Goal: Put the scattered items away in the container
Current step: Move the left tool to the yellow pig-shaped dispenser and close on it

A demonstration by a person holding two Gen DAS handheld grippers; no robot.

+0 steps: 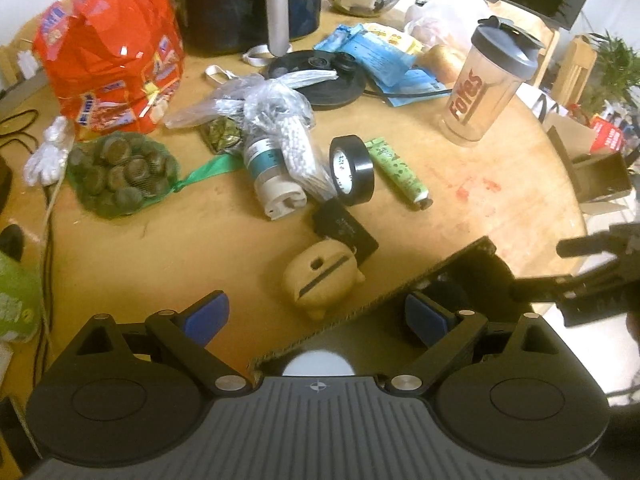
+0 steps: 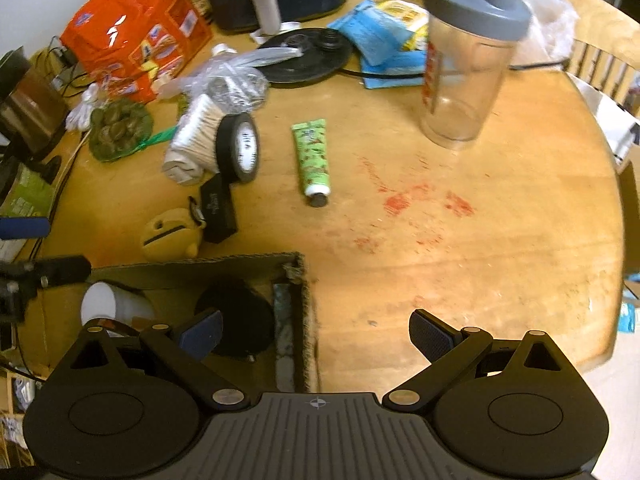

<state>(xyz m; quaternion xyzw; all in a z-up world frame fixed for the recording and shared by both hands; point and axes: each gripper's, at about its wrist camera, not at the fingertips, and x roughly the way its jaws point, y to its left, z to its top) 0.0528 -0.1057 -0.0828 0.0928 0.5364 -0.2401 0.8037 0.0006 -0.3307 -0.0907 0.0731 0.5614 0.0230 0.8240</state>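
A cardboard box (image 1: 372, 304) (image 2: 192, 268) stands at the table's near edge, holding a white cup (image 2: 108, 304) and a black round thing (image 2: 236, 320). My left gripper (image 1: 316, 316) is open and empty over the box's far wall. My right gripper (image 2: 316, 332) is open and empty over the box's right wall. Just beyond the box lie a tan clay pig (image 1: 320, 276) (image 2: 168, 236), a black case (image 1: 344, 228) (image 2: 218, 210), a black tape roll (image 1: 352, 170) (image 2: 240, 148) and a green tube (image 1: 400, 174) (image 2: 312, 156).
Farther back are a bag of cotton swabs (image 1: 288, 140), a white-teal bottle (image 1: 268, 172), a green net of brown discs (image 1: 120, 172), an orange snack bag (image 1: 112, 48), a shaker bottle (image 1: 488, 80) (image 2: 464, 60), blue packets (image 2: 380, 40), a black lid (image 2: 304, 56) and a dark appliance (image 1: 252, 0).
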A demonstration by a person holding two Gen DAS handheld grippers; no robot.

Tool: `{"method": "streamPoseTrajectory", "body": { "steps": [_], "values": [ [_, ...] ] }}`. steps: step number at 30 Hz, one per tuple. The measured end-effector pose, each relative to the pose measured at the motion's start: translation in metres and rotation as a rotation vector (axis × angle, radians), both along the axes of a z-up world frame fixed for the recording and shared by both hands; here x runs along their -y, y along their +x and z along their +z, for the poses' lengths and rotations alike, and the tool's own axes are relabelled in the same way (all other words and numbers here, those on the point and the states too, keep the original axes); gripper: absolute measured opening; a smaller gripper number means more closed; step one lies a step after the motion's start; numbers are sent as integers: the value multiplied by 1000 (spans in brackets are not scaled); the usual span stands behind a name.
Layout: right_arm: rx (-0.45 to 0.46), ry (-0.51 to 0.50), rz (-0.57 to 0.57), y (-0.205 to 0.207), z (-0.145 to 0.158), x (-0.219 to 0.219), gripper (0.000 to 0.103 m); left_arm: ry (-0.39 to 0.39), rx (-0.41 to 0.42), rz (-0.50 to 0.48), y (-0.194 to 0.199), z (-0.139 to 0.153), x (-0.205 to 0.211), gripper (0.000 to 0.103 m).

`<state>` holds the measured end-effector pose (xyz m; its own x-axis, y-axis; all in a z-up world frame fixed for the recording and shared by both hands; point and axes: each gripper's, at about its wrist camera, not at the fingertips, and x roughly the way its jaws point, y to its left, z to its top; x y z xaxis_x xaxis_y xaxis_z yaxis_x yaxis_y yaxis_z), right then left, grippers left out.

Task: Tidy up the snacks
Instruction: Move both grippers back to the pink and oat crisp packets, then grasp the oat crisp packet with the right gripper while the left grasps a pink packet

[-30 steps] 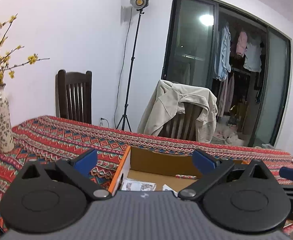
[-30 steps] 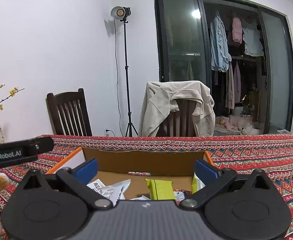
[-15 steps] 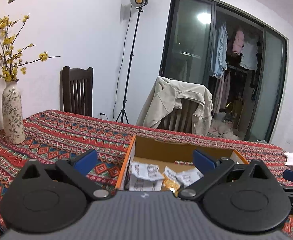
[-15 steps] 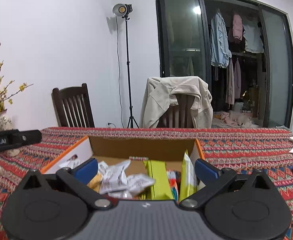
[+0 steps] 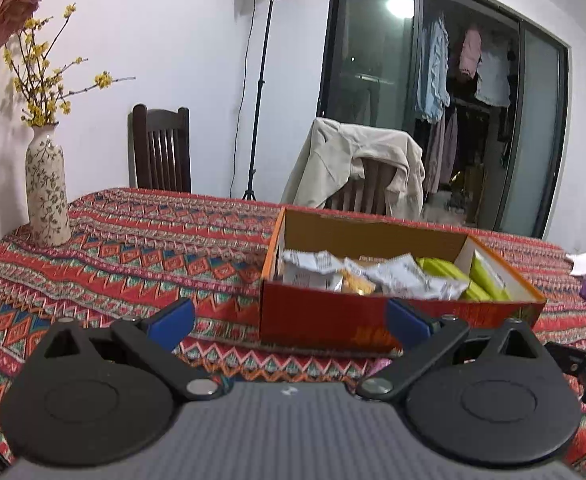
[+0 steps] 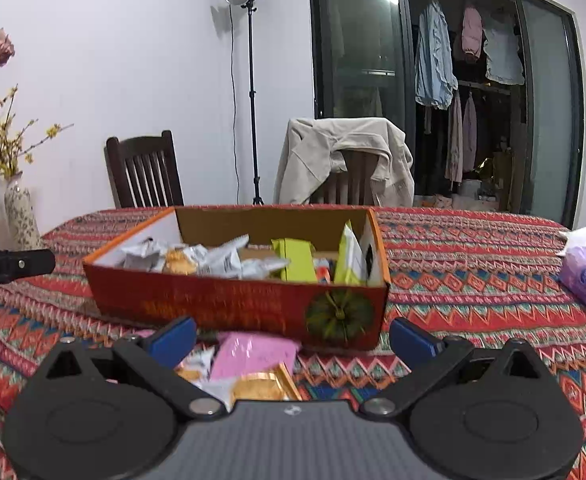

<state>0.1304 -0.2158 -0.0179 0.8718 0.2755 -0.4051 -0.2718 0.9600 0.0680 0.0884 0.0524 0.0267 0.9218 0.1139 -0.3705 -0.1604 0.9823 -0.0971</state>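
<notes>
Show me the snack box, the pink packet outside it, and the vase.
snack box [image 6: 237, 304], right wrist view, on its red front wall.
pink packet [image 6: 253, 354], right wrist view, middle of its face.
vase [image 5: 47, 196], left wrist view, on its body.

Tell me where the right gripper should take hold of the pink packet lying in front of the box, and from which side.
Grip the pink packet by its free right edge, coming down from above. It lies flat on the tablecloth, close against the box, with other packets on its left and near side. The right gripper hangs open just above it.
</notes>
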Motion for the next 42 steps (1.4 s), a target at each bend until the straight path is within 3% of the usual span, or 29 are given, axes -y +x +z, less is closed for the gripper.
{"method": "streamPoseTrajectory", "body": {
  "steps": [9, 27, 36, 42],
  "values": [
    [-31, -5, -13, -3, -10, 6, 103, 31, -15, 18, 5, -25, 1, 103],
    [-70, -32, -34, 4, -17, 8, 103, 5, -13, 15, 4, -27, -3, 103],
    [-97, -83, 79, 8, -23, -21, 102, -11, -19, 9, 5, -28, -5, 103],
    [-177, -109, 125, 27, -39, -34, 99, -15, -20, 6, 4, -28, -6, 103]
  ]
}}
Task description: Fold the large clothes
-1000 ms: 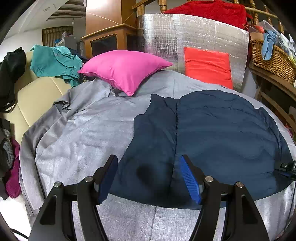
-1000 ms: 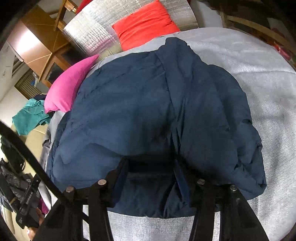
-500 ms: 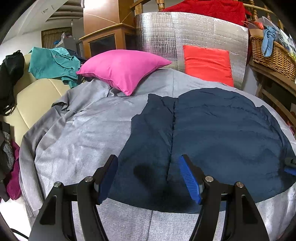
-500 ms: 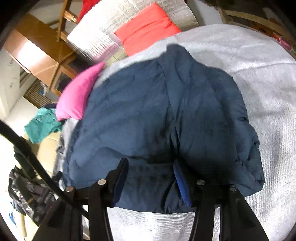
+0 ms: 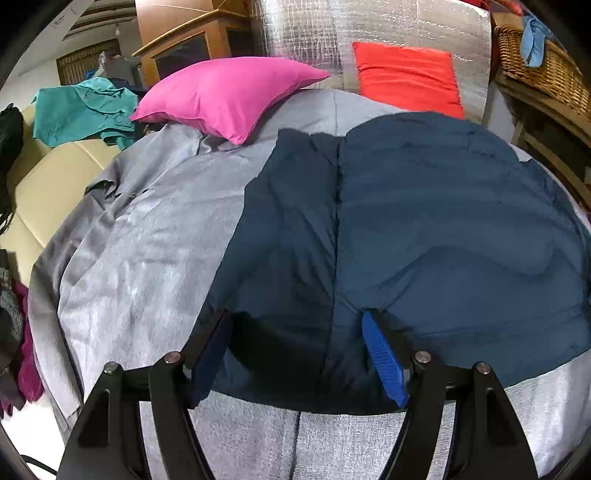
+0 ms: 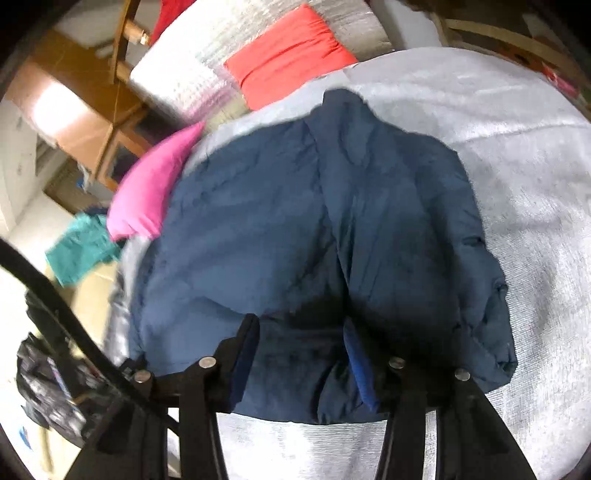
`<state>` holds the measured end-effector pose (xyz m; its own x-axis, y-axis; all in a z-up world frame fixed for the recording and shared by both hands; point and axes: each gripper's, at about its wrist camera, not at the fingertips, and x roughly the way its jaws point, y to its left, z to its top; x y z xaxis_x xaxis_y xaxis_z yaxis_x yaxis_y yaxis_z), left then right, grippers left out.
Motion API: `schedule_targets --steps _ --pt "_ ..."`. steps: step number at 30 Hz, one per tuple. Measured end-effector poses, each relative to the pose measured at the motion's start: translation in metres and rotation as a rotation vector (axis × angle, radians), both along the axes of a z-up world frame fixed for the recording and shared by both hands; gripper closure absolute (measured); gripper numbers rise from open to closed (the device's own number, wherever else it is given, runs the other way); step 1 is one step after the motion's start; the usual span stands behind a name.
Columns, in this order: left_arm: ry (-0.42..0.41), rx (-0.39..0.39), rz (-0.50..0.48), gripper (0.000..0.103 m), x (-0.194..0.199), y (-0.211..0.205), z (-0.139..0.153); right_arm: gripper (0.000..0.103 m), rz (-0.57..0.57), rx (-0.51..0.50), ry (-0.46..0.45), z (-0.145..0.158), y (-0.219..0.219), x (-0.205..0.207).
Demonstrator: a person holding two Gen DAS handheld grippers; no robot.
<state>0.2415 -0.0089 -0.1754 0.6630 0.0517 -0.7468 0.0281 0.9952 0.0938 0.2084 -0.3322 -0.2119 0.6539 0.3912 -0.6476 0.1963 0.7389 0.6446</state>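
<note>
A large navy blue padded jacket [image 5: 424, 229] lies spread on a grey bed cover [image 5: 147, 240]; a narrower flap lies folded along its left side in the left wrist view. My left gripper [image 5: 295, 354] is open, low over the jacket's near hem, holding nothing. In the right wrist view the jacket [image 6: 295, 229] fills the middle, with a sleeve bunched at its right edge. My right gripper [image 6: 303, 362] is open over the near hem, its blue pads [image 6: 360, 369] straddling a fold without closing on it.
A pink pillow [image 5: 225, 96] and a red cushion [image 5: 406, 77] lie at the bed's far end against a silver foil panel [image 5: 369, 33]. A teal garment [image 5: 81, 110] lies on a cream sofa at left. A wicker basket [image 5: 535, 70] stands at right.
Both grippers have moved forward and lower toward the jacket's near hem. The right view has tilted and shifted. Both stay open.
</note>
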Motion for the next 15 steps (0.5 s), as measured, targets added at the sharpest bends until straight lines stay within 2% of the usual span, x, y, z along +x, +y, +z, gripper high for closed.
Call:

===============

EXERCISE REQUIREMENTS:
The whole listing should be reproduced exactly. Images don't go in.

SOLUTION FOR THIS TASK:
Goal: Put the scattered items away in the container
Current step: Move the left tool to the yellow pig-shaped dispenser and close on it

A demonstration by a person holding two Gen DAS handheld grippers; no robot.

+0 steps: 
+0 steps: 

<state>(xyz m; quaternion xyzw; all in a z-up world frame fixed for the recording and shared by both hands; point and axes: each gripper's, at about its wrist camera, not at the fingertips, and x roughly the way its jaws point, y to its left, z to its top) 0.0528 -0.1057 -0.0828 0.0928 0.5364 -0.2401 0.8037 0.0006 -0.3307 -0.0907 0.0731 0.5614 0.0230 0.8240</state>
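A cardboard box (image 1: 372, 304) (image 2: 192, 268) stands at the table's near edge, holding a white cup (image 2: 108, 304) and a black round thing (image 2: 236, 320). My left gripper (image 1: 316, 316) is open and empty over the box's far wall. My right gripper (image 2: 316, 332) is open and empty over the box's right wall. Just beyond the box lie a tan clay pig (image 1: 320, 276) (image 2: 168, 236), a black case (image 1: 344, 228) (image 2: 218, 210), a black tape roll (image 1: 352, 170) (image 2: 240, 148) and a green tube (image 1: 400, 174) (image 2: 312, 156).
Farther back are a bag of cotton swabs (image 1: 288, 140), a white-teal bottle (image 1: 268, 172), a green net of brown discs (image 1: 120, 172), an orange snack bag (image 1: 112, 48), a shaker bottle (image 1: 488, 80) (image 2: 464, 60), blue packets (image 2: 380, 40), a black lid (image 2: 304, 56) and a dark appliance (image 1: 252, 0).
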A demonstration by a person holding two Gen DAS handheld grippers; no robot.

Tool: `{"method": "streamPoseTrajectory", "body": { "steps": [_], "values": [ [_, ...] ] }}`. steps: step number at 30 Hz, one per tuple. The measured end-effector pose, each relative to the pose measured at the motion's start: translation in metres and rotation as a rotation vector (axis × angle, radians), both along the axes of a z-up world frame fixed for the recording and shared by both hands; here x runs along their -y, y along their +x and z along their +z, for the poses' lengths and rotations alike, and the tool's own axes are relabelled in the same way (all other words and numbers here, those on the point and the states too, keep the original axes); gripper: absolute measured opening; a smaller gripper number means more closed; step one lies a step after the motion's start; numbers are sent as integers: the value multiplied by 1000 (spans in brackets are not scaled); the usual span stands behind a name.
Layout: right_arm: rx (-0.45 to 0.46), ry (-0.51 to 0.50), rz (-0.57 to 0.57), y (-0.205 to 0.207), z (-0.145 to 0.158), x (-0.219 to 0.219), gripper (0.000 to 0.103 m); left_arm: ry (-0.39 to 0.39), rx (-0.41 to 0.42), rz (-0.50 to 0.48), y (-0.194 to 0.199), z (-0.139 to 0.153), x (-0.205 to 0.211), gripper (0.000 to 0.103 m).

`<state>` holds the measured end-effector pose (xyz m; its own x-axis, y-axis; all in a z-up world frame fixed for the recording and shared by both hands; point and axes: each gripper's, at about its wrist camera, not at the fingertips, and x roughly the way its jaws point, y to its left, z to its top; x y z xaxis_x xaxis_y xaxis_z yaxis_x yaxis_y yaxis_z), right then left, grippers left out.

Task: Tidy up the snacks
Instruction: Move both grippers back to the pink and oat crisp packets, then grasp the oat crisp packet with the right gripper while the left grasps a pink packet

[-30 steps] 
[-30 steps] 
[-15 steps] 
[-15 steps] 
[+0 steps] 
[+0 steps] 

<state>0.1304 -0.2158 -0.0179 0.8718 0.2755 -0.4051 -0.2718 0.9600 0.0680 0.0884 0.0524 0.0267 0.9218 0.1139 -0.3705 -0.1604 0.9823 -0.0971</state>
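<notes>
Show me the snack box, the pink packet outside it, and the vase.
snack box [image 6: 237, 304], right wrist view, on its red front wall.
pink packet [image 6: 253, 354], right wrist view, middle of its face.
vase [image 5: 47, 196], left wrist view, on its body.

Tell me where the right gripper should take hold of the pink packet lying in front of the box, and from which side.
Grip the pink packet by its free right edge, coming down from above. It lies flat on the tablecloth, close against the box, with other packets on its left and near side. The right gripper hangs open just above it.
</notes>
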Motion for the next 42 steps (1.4 s), a target at each bend until the straight path is within 3% of the usual span, or 29 are given, axes -y +x +z, less is closed for the gripper.
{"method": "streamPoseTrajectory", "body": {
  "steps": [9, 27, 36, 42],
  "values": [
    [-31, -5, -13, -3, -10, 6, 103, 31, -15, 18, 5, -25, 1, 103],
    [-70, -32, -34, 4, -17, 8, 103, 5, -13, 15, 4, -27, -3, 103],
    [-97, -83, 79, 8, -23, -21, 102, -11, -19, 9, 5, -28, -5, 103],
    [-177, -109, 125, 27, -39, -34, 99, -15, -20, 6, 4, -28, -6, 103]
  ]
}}
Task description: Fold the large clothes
-1000 ms: 
-1000 ms: 
-500 ms: 
-500 ms: 
+0 ms: 
+0 ms: 
`<state>` holds the measured end-effector pose (xyz m; its own x-axis, y-axis; all in a z-up world frame fixed for the recording and shared by both hands; point and axes: each gripper's, at about its wrist camera, not at the fingertips, and x roughly the way its jaws point, y to its left, z to its top; x y z xaxis_x xaxis_y xaxis_z yaxis_x yaxis_y yaxis_z), left then right, grippers left out.
Motion API: `schedule_targets --steps _ --pt "_ ..."`. steps: step number at 30 Hz, one per tuple. Measured end-effector poses, each relative to the pose measured at the motion's start: translation in metres and rotation as a rotation vector (axis × angle, radians), both along the axes of a z-up world frame fixed for the recording and shared by both hands; gripper closure absolute (measured); gripper numbers rise from open to closed (the device's own number, wherever else it is given, runs the other way); step 1 is one step after the motion's start; the usual span stands behind a name.
Columns, in this order: left_arm: ry (-0.42..0.41), rx (-0.39..0.39), rz (-0.50..0.48), gripper (0.000..0.103 m), x (-0.194..0.199), y (-0.211..0.205), z (-0.139..0.153); right_arm: gripper (0.000..0.103 m), rz (-0.57..0.57), rx (-0.51..0.50), ry (-0.46..0.45), z (-0.145..0.158), y (-0.219..0.219), x (-0.205..0.207).
Demonstrator: a person holding two Gen DAS handheld grippers; no robot.
<state>0.2415 -0.0089 -0.1754 0.6630 0.0517 -0.7468 0.0281 0.9952 0.0938 0.2084 -0.3322 -0.2119 0.6539 0.3912 -0.6476 0.1963 0.7389 0.6446</state>
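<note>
A large navy blue padded jacket [image 5: 424, 229] lies spread on a grey bed cover [image 5: 147, 240]; a narrower flap lies folded along its left side in the left wrist view. My left gripper [image 5: 295, 354] is open, low over the jacket's near hem, holding nothing. In the right wrist view the jacket [image 6: 295, 229] fills the middle, with a sleeve bunched at its right edge. My right gripper [image 6: 303, 362] is open over the near hem, its blue pads [image 6: 360, 369] straddling a fold without closing on it.
A pink pillow [image 5: 225, 96] and a red cushion [image 5: 406, 77] lie at the bed's far end against a silver foil panel [image 5: 369, 33]. A teal garment [image 5: 81, 110] lies on a cream sofa at left. A wicker basket [image 5: 535, 70] stands at right.
Both grippers have moved forward and lower toward the jacket's near hem. The right view has tilted and shifted. Both stay open.
</note>
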Motion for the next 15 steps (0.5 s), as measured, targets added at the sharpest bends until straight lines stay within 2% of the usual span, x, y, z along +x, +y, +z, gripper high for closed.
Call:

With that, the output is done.